#### Task instructions
Reproduce each line from the records that holds "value".

Records from a data source:
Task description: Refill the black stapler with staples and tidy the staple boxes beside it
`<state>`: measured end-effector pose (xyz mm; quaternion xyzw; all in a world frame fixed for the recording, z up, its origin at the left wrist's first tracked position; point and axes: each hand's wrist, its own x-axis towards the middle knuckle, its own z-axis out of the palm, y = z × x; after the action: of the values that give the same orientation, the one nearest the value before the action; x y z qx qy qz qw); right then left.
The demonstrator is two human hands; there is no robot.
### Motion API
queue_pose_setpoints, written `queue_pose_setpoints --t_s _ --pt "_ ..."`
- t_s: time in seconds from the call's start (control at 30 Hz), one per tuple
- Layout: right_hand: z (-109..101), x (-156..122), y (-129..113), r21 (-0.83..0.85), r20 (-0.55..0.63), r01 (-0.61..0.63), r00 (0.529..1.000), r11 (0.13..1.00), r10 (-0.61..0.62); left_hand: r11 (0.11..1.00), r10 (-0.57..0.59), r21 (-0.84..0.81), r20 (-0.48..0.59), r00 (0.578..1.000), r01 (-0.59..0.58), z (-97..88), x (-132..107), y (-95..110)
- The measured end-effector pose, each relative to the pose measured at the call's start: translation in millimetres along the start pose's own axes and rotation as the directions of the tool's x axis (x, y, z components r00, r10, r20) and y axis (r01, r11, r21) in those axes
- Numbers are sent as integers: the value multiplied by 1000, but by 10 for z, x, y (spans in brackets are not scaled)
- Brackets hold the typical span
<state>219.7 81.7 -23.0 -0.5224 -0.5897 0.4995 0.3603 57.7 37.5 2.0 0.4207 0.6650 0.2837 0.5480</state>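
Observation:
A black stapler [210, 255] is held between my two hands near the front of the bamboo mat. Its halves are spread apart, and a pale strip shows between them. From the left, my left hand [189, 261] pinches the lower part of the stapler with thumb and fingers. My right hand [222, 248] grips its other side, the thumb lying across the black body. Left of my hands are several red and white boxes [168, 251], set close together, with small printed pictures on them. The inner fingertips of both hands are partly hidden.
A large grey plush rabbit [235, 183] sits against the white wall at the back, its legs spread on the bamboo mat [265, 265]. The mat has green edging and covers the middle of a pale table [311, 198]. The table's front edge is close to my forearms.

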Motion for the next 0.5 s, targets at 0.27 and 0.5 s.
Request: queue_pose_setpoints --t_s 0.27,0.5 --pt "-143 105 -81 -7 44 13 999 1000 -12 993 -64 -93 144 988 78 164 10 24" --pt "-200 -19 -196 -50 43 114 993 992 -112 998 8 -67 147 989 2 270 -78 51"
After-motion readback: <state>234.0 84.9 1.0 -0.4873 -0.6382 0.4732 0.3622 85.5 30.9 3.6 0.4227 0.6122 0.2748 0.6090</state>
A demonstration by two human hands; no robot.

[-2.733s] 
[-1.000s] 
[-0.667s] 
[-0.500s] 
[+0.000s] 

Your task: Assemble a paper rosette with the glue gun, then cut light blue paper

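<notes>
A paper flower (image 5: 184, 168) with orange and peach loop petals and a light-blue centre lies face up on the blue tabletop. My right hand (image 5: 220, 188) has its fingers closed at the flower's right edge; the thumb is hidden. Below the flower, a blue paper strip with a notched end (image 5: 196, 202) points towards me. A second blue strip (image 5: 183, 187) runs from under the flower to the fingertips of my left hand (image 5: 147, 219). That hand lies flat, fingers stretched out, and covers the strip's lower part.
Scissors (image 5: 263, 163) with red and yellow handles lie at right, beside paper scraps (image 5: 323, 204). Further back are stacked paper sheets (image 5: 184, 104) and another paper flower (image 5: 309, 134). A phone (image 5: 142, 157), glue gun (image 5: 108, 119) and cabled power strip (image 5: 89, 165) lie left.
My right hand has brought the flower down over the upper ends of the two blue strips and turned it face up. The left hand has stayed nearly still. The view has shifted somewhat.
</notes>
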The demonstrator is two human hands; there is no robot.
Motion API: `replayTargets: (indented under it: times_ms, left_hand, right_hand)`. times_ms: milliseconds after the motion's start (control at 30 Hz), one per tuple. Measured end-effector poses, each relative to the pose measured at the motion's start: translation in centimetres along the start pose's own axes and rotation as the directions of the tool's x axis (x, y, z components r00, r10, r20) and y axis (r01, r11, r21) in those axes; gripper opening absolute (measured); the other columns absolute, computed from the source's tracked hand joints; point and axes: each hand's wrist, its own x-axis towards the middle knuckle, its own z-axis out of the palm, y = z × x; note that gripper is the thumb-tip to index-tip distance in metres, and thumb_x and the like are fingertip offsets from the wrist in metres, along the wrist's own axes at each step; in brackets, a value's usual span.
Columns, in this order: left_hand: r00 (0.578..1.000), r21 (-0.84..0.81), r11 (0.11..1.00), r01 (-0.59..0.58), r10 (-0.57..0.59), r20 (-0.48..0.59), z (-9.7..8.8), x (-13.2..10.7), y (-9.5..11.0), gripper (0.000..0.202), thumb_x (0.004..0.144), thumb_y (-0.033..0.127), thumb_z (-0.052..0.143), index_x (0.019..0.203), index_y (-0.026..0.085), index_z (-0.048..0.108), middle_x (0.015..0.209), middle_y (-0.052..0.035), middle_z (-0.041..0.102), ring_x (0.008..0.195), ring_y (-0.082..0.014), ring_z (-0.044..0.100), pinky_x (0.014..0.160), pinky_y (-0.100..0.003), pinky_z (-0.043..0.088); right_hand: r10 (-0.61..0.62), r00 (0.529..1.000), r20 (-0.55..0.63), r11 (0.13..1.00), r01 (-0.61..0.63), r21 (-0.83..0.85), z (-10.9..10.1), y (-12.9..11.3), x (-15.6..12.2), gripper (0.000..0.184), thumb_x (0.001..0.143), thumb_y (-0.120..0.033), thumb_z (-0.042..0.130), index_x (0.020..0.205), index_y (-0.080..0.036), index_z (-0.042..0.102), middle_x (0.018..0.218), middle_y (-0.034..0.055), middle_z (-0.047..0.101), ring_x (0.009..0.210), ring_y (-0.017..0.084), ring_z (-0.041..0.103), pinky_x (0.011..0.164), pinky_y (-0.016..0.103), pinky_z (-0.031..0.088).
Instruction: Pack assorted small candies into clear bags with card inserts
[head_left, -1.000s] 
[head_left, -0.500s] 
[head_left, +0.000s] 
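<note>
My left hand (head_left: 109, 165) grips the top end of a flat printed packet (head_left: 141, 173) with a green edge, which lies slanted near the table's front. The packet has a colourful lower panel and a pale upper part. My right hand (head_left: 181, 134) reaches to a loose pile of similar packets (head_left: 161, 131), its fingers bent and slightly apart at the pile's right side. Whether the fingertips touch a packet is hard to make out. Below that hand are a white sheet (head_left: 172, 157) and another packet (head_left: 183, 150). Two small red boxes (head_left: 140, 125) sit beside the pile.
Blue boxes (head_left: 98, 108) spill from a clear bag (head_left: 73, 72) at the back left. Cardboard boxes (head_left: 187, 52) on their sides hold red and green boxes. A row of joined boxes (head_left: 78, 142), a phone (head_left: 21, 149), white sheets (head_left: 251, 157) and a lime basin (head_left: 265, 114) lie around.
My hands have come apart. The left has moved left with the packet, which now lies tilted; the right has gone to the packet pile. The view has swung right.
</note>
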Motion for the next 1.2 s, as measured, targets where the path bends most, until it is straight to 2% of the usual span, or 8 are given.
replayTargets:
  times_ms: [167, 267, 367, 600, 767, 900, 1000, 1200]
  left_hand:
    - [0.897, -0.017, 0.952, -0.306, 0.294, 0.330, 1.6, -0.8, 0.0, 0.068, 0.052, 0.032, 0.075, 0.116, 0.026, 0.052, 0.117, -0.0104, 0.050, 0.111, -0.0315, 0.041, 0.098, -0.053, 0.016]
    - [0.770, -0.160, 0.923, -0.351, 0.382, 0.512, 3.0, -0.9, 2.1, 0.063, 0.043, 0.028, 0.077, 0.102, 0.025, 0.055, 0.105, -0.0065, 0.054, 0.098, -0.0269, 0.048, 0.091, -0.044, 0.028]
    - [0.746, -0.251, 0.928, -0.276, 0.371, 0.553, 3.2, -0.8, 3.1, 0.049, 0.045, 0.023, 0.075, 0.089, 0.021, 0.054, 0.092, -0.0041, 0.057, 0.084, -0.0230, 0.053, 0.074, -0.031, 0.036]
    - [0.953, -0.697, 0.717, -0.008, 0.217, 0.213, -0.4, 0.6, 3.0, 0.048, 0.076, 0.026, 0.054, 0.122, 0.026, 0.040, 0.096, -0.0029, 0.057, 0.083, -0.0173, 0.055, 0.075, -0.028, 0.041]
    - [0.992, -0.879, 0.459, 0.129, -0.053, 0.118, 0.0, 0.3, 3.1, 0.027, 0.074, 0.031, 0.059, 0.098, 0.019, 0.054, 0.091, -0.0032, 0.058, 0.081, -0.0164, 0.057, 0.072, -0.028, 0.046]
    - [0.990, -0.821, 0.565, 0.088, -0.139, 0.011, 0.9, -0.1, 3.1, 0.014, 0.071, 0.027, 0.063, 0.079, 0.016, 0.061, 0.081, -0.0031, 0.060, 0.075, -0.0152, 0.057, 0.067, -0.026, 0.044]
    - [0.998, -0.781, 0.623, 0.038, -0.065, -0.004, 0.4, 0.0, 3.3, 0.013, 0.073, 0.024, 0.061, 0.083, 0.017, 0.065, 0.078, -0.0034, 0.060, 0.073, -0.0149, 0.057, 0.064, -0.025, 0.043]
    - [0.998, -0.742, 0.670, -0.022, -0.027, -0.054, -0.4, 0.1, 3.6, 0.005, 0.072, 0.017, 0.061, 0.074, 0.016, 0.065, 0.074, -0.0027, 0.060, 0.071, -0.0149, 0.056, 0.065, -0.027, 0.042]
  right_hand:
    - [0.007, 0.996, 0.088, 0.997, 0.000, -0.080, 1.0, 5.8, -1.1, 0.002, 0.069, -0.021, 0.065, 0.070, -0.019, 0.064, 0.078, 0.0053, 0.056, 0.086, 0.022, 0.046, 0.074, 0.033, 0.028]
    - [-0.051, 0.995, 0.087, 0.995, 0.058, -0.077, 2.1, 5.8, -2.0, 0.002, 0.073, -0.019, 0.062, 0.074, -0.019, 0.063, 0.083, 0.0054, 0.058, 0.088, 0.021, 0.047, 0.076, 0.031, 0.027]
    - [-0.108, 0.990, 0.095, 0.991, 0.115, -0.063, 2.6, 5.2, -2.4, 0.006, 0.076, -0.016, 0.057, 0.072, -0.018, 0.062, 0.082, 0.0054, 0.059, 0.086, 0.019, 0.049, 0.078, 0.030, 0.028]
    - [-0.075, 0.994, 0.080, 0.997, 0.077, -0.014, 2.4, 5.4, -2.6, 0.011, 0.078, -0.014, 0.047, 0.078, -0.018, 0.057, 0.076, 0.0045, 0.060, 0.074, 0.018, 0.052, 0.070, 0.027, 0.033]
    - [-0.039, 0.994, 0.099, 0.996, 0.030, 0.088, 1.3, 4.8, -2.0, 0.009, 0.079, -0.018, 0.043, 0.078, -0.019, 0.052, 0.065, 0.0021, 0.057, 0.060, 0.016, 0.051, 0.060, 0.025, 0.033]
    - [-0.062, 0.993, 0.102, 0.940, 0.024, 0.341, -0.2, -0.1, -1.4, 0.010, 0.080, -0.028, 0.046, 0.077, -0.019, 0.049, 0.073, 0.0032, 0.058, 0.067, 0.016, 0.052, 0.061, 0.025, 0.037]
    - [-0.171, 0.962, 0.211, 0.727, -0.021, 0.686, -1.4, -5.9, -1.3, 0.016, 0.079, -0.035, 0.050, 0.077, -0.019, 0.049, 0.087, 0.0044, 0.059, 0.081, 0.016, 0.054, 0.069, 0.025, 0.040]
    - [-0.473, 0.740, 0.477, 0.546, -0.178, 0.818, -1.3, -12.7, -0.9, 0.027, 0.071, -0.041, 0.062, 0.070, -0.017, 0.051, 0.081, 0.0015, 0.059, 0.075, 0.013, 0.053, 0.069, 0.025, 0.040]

#### Result of the exercise
`<state>`: measured end-effector pose (xyz mm; quaternion xyzw; all in a world frame fixed for the recording, z up, its origin at the left wrist's first tracked position; point and axes: each hand's wrist, its own x-axis towards the middle knuckle, its own z-axis out of the palm, y = z × x; after the action: of the values that give the same orientation, the one nearest the value before the action; x y z qx qy qz qw); right then left.
- Numbers are sent as integers: the value multiplied by 1000, but by 10 for z, x, y (spans in brackets are not scaled)
Motion API: `replayTargets: (indented under it: times_ms, left_hand, right_hand)`. times_ms: milliseconds after the motion's start (control at 30 Hz), one per tuple. Measured end-effector poses, each relative to the pose measured at the motion's start: translation in centimetres along the start pose's own axes and rotation as the directions of the tool's x axis (x, y, z components r00, r10, r20) and y axis (r01, r11, r21) in those axes; gripper opening absolute (measured); the other columns absolute, computed from the source's tracked hand joints; point and axes: each hand's wrist, its own x-axis towards the middle knuckle, its own z-axis out of the palm, y = z × x; note that gripper is the thumb-tip to index-tip distance in metres, and thumb_x and the like are fingertip offsets from the wrist in metres, along the wrist's own axes at each step; in brackets, a value's usual span.

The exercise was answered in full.